══ Input data
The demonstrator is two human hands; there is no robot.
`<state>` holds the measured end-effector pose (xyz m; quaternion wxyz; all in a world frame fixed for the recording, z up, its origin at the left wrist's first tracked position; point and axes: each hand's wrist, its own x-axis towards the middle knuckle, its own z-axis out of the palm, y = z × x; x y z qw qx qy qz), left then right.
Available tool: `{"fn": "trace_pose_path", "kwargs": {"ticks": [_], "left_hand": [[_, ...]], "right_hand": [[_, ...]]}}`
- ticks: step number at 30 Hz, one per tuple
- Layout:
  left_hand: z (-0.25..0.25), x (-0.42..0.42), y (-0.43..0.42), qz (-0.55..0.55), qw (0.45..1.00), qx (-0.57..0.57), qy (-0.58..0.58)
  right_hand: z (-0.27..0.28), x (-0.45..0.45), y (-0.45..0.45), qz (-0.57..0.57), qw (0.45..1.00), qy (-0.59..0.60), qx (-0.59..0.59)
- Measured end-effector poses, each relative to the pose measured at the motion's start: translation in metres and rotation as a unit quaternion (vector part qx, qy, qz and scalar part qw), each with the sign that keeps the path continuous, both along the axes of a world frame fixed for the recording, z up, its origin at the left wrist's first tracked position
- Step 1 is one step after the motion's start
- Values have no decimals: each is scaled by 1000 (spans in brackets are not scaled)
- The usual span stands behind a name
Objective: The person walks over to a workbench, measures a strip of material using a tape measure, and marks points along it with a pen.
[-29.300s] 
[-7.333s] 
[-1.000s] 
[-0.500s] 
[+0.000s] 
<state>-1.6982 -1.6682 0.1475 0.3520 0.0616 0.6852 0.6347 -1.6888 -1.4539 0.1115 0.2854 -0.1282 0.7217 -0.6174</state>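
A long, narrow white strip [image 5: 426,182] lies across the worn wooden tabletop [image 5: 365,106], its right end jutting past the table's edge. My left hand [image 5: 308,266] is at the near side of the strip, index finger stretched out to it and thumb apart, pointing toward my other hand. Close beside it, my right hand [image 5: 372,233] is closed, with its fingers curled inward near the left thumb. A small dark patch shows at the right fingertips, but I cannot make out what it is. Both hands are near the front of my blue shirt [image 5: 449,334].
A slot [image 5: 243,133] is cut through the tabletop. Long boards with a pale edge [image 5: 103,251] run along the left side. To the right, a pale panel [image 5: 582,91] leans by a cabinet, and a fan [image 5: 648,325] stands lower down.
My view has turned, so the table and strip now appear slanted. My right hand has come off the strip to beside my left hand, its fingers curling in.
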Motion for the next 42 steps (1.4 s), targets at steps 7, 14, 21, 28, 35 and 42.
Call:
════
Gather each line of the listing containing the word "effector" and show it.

`<state>` holds the measured end-effector pose (xyz m; quaternion wxyz; all in a world frame fixed for the recording, z up, its origin at the left wrist's first tracked position; point and axes: each hand's wrist, its own x-axis towards the middle knuckle, its own z-axis out of the palm, y = z × x; x y z qw qx qy qz), left then right.
- Measured end-effector poses, each relative to the pose measured at the motion's start: translation in metres and rotation as a unit quaternion (vector part qx, qy, qz and scalar part qw), each with the sign that keeps the path continuous, both along the axes of a world frame fixed for the recording, z up, its origin at the left wrist's first tracked position

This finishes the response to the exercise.